L Rudolf L comments on [Fiction] A Disneyland Without Children

L Rudolf L 6 Jun 2023 16:10 UTC
3 points
0
These are good questions!
1. The customers are other AIs (often acting for auto-corporations). For example, a furniture manufacturer (run by AIs trained to build, sell, and ship furniture) sells to a furniture retailer (run by AIs trained to buy furniture, stock it somewhere, and sell it forward) sells to various customers (e.g. companies run by AIs that were once trained to do things like make sure offices were well-stocked). This requires that (1) the AIs ended up with goals that involve mimicking a lot of individual things humans wanted them to do (including general things like maximise profits as well as more specific things like keeping offices stocked and caring about the existence of lots of different products), and (2) there are closed loops in the resulting AI economy. Point 2 gets harder when humans stop being around (e.g. it’s not obvious who buys the plushy toys), but a lot of the AIs will want to keep doing their thing even once the actions of other AIs start reducing human demand and population, creating optimisation pressure for finding some closed loop for them to be part of, and at the same time there will be selection effects where the systems that are willing to goodhart further are more likely to remain in the economy. Also not every AI motive has to be about profit; an AI or auto-corp may earn money in some distinct way, and then choose to use the profits in the service of e.g. some company slogan they were once trained with that says to make fun toys. In general, given an economy consisting of a lot of AIs with lots of different types of goals and with a self-supporting technological base, it definitely seems plausible that the AIs would find a bunch of self-sustaining economic cycles that do not pass through humans. The ones in this story were chosen for simplicity, diversity, and storytelling value, rather than economic reasoning about which such loops are most likely.

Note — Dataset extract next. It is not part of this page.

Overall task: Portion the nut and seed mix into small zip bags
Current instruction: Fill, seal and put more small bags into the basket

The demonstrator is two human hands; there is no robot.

2. Presumably a lot of services are happening virtually on the cloud, but are just not very visible (though if it is a very large fraction of economic activity, the example of the intercepted message being about furniture rather than some virtual service is very unlikely—I admit this is likely a mistake). There would be programmer AIs making business software and cloud platforms and apps, and these things would be very relevant to other AIs. Services relying on physical humans, like restaurants or hotels, may have been replaced with some fake goodharted-to-death equivalent, or may have gone extinct. Also note that whatever the current composition of the economy, over time whatever has highest growth in the automated economy will be most of the economy, and nothing says the combination of AIs pursuing their desires wouldn’t result in some sectors shrinking (and the AIs not caring).
3. First of all, why would divesting work? Presumably even if lots of humans chose to divest, assuming that auto-corporations were sound businesses, there would exist hedge funds (whether human or automated or mixed) that would buy up the shares. (The companies could also continue existing even if their share prices fell, though likely the AI CEOs would care quite a bit about share price not tanking.) Secondly, a lot seems to be possible given (1) uncertainty about whether things will get bad and if so how (at first, economic growth jumped a lot and AI CEOs seemed great; it was only once AI control of the economy was near-universal and closed economic loops with no humans in them came to exist that there was a direct problem), (2) difficulties of coordinating, especially with no clear fire-alarm threshold and the benefits of racing in the short term (c.f. all the obvious examples of coordination failures like climate change mitigation), and (3) selection effects where AI-run things just grow faster and acquire more power and therefore even if most people / orgs / countries chose not to adopt, the few that do will control the future.
I agree that this exact scenario is unlikely, but I think this class of failure mode is quite plausible, for reasons I hope I’ve managed to spell out more directly above.
Note that all of this relies on the assumption that we get AIs of a particular power level, and of a particular goodharting level, and a particular agency/coherency level. The AIs controlling future Earth are not wildly superhuman, are plausibly not particularly coherent in their preferences and do not have goals that stretch beyond Earth, no single system is a singleton, and the level of goodharting is just enough that humans go extinct but not so extreme that nothing humanly-recognisable still exists (though the Blight implies that elsewhere in the story universe there are AI systems that differ in at least some of these). I agree it is not at all clear whether these are true assumptions. However, it’s not obvious to me that LLMs (and in particular AIs using LLMs as subcomponents in some larger setup that encourages agentic behaviour) are not on track towards this. Also note that a lot of the actual language that many of the individual AIs see is actually quite normal and sensible, even if the physical world has been totally transformed. In general, LLMs being able to use language about maximising shareholder value exactly right (and even including social responsibility as part of it) does not seem like strong evidence for LLM-derived systems not choosing actions with radical bad consequences for the physical world.